Выбросили его к партизанам, которые должны были обеспечить его появление в одном городке через приезд в поезде, следующего из Германии. Где-то далеко от целевого городка в поезд его и посадили. Приехал на место, зарегистрировался в комендатуре, как офицер из Берлина, командированный по каким-то пустяшным делам. Был канун Рождества и как-то сам собой решился вопрос с времяпрепровождением на следующий день. Тут же в комендатуре пригласили на офицерскую попойку по случаю праздника. Праздник развязанных языков. Чего уж больше желать разведчику.
Разумеется, наш герой на следующий день не столько пил, сколько слушал. Однако через некоторое время обратил внимание, что сидящий напротив него офицер уже в немалых летах, но в странно не соответствующих летам малых чинах молча в упор смотрит на него и глушит шнапс стакан за стаканом. Это удивило, но особенно не обеспокоило. Мало ли кто как ведет себя по пьянке. Но, немного погодя, этот офицерик поднимается, требует внимания и произносит: "В то время как наша армия стоит у ворот Москвы и на берегу Волги среди нас находится русский шпион". И указывает на нашего героя. Тот, конечно, полез в бутылку, выпячивая грудь, бренча богатыми регалиями и требуя сатисфакции. Офицерика куда-то оттащили и праздник продолжился с извинениями перед гостем из Берлина.
Наш-то, конечно, сообразил, что в гарнизоне-то, наверное, не все пьяны и если офицерик обратится, куда и к кому надо, то дело примет совсем не праздничный оборот. Пришлось быстренько выйти под благовидным предлогом и через подпольщиков пробираться к своим. Потом он долго размышлял, что же такое произошло. Пришел к выводу, что этот немчик, наверное, когда-то прошел через его руки по каким-то делам. Много их было за много лет и всех, конечно, не запомнишь, да и лицо немца, конечно, сильно изменилось со временем. Немец же ничего и никого не мог забыть. Допросы-то проводились с пристрастием…

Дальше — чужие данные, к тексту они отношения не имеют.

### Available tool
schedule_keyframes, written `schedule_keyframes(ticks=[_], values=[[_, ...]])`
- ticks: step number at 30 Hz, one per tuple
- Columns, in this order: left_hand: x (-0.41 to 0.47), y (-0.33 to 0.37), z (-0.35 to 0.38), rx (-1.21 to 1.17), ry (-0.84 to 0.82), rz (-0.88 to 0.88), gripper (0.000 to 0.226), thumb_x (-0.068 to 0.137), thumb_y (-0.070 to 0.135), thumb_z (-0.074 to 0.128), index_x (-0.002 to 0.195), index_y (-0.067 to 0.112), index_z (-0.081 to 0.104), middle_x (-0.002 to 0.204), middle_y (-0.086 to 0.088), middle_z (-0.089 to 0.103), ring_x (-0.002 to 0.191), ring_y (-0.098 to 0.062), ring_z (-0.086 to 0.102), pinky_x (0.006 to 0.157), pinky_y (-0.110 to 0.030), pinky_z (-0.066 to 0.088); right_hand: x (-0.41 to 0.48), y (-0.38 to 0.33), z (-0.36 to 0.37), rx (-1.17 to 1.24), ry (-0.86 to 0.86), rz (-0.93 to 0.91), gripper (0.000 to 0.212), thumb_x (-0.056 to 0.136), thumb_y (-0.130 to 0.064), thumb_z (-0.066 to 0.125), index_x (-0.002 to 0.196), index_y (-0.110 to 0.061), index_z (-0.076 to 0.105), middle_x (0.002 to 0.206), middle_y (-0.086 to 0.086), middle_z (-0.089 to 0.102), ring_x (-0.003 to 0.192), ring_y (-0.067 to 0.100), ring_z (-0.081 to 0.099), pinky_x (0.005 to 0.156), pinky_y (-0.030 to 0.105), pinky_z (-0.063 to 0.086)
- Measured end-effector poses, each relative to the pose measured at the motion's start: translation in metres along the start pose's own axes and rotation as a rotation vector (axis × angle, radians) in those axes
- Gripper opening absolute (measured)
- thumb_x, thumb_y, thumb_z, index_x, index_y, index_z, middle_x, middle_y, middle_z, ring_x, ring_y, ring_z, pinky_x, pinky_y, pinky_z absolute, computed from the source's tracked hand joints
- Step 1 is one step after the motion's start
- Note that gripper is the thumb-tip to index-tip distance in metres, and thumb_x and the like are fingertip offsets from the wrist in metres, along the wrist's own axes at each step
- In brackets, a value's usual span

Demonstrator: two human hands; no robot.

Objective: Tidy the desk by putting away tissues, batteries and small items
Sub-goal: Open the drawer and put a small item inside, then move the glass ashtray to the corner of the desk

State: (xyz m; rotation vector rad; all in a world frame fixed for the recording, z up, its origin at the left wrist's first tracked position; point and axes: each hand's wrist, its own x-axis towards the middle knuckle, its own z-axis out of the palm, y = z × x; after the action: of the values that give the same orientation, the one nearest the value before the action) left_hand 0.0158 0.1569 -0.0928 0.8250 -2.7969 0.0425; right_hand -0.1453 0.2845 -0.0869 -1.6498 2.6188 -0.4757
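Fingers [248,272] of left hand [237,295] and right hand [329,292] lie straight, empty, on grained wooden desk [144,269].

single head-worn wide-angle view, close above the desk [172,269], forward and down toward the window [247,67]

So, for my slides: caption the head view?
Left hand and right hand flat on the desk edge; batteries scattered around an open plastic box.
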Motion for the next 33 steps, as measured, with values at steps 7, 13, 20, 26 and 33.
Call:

Со временем на твоей гимнастерке стали побрякивать медальки, к которым ты относилась почему-то без должного почтения, скептически. Хотя и были получены они по большей части более чем справедливо. Бывало, награждали и просто как бы за выслугу или чтобы не выглядеть хуже других, придумывая в наградных листах заслуги. Ведь из штаба армии все время долбили: "Вы что там? Где представления? У вас там курорт что ли?" Медаль за отвагу ты именовала "серебряный рубль на тряпочке", а когда я подрос до детсадовского возраста, то отдала все свои регалии мне во владение, и я, нацепив их на рубашку, бегал по двору в отцовской пилотке и портупее, играя с мальчишками в войну. По-разному люди относятся к своим наградам. Для одних - это самоцель. Для других - предмет гордости. Для третьих не важны награды совсем, - сделал дело и ладно, чего тут превозносить и превозноситься. Ты всегда относилась к последним, что бы и как бы хорошо ни делала.
…Готовили самолет к вылету в мое дежурство. С него ночью должны были разбросать над фронтом пару тонн листовок для немецких солдат. Зима, холодина жуткая. Самолет только что вернулся из пробного после ремонта полета. Мигом загрузили. Механики осмотрели еще горячие двигатели, я проконтролировала дозаправку. Все обычно и нормально. Самолет выруливает на старт, и двигатели вдруг глохнут. Повторные попытки запустить их, тоже безрезультатны. Командование и персонал в панике - срыв боевого задания НКВД. Для многих это пахнет трибуналом, разжалованием, штрафбатом, а для главного виновника - расстрелом.
Оттащили самолет со взлетной полосы и стали копаться в моторах. Поломок не нашли. В чем дело непонятно. Стали сливать бензин. Не течет. Ткнули отверткой в горловину бака, а там лед - самолет заправили водой, которая на морозе мгновенно застыла. А заправляла-то я. Состояние мягко сказать обморочное. Нет, чувствую, как волосы на голове зашевелились. Развели костры под крыльями, притащили все, какие только были паяльные лампы и ребята принялись вытапливать воду из баков, трубопроводов, чтобы выпустить самолет хотя бы через сутки.